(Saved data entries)
#####
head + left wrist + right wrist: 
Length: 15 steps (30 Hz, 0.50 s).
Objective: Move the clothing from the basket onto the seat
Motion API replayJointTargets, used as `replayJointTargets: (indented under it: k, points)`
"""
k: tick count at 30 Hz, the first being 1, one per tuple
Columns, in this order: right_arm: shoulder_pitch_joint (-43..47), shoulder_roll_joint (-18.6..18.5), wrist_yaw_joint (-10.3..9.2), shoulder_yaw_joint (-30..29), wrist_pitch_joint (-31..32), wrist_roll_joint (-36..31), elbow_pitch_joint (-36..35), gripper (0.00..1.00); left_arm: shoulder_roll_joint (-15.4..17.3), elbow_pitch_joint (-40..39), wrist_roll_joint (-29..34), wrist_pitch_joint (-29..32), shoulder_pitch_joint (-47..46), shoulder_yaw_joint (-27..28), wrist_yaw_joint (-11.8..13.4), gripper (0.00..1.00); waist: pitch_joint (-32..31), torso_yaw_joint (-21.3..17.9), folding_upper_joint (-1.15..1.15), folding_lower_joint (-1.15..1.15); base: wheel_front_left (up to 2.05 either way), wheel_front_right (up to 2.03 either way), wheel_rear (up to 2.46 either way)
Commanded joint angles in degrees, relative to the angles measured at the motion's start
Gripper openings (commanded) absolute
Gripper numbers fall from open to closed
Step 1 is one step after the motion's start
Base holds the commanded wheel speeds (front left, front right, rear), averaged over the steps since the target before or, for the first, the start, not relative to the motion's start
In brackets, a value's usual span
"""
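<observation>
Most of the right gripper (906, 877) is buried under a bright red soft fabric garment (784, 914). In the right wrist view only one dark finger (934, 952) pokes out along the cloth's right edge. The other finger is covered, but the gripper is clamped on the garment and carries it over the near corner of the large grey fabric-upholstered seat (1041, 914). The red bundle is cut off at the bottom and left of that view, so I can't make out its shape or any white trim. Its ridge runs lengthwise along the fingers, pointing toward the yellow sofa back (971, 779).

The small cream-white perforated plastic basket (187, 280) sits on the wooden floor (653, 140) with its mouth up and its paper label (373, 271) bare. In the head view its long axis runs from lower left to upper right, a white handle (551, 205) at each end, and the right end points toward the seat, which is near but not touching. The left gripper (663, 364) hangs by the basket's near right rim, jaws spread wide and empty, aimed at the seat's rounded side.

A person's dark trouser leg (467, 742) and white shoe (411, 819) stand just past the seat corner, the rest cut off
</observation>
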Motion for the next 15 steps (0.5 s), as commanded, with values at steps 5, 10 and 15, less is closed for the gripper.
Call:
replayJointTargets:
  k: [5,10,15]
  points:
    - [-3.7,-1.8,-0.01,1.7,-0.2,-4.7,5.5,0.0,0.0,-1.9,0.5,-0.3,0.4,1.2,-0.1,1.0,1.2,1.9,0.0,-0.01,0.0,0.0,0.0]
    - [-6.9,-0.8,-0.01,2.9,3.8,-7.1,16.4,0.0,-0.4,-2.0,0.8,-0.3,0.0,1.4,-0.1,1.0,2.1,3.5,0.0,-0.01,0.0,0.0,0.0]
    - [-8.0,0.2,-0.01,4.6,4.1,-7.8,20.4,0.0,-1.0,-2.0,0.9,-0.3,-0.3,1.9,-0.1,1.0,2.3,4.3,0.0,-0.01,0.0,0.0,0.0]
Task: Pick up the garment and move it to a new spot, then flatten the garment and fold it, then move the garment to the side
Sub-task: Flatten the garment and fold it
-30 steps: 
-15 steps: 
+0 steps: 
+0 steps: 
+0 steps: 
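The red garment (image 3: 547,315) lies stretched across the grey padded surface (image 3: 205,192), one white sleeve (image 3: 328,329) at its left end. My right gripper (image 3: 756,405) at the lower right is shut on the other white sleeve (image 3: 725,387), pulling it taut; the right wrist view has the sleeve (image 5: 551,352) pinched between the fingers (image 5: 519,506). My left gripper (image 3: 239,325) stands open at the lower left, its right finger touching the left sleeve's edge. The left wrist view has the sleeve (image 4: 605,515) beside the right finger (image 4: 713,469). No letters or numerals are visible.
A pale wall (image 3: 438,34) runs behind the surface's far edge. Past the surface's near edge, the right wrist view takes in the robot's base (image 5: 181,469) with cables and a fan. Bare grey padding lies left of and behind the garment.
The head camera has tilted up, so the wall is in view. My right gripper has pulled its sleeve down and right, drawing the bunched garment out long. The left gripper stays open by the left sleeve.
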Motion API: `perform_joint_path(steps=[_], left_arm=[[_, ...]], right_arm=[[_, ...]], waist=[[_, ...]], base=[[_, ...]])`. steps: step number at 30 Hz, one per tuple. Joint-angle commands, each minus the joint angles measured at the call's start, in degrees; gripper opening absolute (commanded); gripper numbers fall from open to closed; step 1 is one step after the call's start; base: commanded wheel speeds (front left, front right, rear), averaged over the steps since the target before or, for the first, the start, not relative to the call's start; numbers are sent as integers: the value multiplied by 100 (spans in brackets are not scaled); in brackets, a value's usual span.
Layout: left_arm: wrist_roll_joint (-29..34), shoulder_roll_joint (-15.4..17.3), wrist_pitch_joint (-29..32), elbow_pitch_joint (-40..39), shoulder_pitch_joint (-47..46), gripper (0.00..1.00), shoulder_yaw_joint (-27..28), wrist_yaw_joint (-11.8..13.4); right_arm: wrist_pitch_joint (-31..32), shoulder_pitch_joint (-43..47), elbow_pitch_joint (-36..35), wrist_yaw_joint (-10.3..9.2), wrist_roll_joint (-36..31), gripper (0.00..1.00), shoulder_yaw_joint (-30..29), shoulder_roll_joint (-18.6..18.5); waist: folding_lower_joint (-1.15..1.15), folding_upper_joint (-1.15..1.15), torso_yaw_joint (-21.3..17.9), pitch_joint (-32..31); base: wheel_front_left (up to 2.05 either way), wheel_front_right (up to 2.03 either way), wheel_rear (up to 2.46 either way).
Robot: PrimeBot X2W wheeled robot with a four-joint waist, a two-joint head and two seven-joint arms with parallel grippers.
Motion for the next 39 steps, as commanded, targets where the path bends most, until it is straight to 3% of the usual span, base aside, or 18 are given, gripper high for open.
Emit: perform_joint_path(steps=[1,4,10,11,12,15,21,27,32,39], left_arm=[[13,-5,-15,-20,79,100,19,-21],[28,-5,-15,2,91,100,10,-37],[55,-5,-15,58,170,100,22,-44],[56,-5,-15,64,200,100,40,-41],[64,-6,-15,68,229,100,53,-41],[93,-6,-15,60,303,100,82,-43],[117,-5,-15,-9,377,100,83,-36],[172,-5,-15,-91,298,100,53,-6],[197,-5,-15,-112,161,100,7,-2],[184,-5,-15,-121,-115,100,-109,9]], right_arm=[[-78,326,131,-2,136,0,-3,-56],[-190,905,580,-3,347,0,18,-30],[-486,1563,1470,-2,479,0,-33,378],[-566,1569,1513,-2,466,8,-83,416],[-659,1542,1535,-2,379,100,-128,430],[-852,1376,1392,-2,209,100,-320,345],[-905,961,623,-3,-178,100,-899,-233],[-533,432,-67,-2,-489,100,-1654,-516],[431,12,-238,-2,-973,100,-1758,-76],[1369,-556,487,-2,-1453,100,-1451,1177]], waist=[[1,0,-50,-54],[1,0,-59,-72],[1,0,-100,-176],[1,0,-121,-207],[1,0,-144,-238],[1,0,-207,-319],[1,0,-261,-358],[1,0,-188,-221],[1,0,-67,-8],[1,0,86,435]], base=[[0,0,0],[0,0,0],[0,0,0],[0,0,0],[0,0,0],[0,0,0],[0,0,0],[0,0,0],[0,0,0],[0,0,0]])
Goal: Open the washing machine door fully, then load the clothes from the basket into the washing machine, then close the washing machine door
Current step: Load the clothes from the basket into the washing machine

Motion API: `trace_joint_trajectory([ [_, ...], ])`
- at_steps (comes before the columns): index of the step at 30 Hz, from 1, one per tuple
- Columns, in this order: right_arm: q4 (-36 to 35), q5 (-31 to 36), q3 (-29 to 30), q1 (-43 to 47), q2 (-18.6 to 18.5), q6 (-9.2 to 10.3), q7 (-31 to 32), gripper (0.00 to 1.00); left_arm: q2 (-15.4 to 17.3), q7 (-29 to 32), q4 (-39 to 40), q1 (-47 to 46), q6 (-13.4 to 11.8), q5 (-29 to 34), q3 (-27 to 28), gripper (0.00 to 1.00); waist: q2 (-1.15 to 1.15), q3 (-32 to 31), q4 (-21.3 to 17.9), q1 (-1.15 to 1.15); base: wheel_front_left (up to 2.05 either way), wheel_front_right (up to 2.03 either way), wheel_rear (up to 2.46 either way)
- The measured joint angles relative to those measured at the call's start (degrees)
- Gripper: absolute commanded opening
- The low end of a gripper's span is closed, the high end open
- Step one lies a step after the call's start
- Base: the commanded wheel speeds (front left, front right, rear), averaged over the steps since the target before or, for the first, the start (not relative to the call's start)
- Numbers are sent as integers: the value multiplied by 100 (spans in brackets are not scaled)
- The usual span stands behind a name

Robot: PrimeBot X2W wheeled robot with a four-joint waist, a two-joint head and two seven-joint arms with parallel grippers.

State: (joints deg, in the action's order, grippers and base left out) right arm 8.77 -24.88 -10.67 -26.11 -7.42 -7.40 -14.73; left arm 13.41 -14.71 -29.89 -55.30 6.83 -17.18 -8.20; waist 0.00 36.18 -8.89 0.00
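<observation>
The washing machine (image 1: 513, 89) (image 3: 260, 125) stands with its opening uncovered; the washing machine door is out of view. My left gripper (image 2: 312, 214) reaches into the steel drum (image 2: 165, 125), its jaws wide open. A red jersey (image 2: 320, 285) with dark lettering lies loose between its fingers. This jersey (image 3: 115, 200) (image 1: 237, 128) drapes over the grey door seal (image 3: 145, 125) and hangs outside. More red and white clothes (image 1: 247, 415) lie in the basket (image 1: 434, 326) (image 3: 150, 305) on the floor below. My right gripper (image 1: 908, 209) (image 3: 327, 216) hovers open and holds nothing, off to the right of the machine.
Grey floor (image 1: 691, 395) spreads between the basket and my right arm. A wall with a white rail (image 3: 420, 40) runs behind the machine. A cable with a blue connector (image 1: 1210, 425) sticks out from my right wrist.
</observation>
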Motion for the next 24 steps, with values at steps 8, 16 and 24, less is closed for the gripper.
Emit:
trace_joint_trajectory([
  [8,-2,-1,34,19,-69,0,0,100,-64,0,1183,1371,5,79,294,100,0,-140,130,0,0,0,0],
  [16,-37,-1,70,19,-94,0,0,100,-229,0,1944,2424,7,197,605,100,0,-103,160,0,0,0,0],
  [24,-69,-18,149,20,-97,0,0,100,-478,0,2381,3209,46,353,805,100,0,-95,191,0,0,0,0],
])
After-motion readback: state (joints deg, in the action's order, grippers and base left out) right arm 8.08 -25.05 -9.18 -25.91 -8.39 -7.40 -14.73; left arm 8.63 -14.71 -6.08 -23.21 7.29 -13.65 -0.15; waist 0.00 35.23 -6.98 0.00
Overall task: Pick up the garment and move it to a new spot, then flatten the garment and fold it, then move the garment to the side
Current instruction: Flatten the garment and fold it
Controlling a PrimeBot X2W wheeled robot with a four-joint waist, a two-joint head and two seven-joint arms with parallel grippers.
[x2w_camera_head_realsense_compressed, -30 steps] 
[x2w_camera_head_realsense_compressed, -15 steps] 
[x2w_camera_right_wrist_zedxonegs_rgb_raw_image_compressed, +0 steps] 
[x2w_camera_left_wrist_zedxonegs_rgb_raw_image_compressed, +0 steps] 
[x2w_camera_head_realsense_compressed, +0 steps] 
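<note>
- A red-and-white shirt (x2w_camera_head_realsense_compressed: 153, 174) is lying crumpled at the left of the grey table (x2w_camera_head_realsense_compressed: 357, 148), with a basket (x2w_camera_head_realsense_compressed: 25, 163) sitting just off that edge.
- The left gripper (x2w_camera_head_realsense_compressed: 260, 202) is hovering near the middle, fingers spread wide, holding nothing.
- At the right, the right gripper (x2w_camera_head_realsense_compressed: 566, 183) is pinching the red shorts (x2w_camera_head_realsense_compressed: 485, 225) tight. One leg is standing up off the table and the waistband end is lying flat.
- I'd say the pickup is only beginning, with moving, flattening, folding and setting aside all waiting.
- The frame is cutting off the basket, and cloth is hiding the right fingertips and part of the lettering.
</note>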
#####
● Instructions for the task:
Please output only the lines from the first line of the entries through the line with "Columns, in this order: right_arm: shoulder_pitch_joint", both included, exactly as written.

● Response to this task:
head + left wrist + right wrist: 
Length: 15 steps (30 Hz, 0.50 s).
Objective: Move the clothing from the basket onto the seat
Motion API replayJointTargets, used as `replayJointTargets: (indented under it: k, points)`
"""
k: tick count at 30 Hz, the first being 1, one per tuple
Columns, in this order: right_arm: shoulder_pitch_joint (-43..47), shoulder_roll_joint (-18.6..18.5), wrist_yaw_joint (-10.3..9.2), shoulder_yaw_joint (-30..29), wrist_pitch_joint (-31..32), wrist_roll_joint (-36..31), elbow_pitch_joint (-36..35), gripper (0.00..1.00); left_arm: shoulder_roll_joint (-15.4..17.3), elbow_pitch_joint (-40..39), wrist_roll_joint (-29..34), wrist_pitch_joint (-29..32), shoulder_pitch_joint (-47..46), shoulder_yaw_joint (-27..28), wrist_yaw_joint (-11.8..13.4), gripper (0.00..1.00); waist: pitch_joint (-32..31), torso_yaw_joint (-21.3..17.9), folding_upper_joint (-1.15..1.15), folding_lower_joint (-1.15..1.15); base: wheel_front_left (up to 2.05 either way), wheel_front_right (up to 2.03 either way), wheel_rear (up to 2.46 either way)

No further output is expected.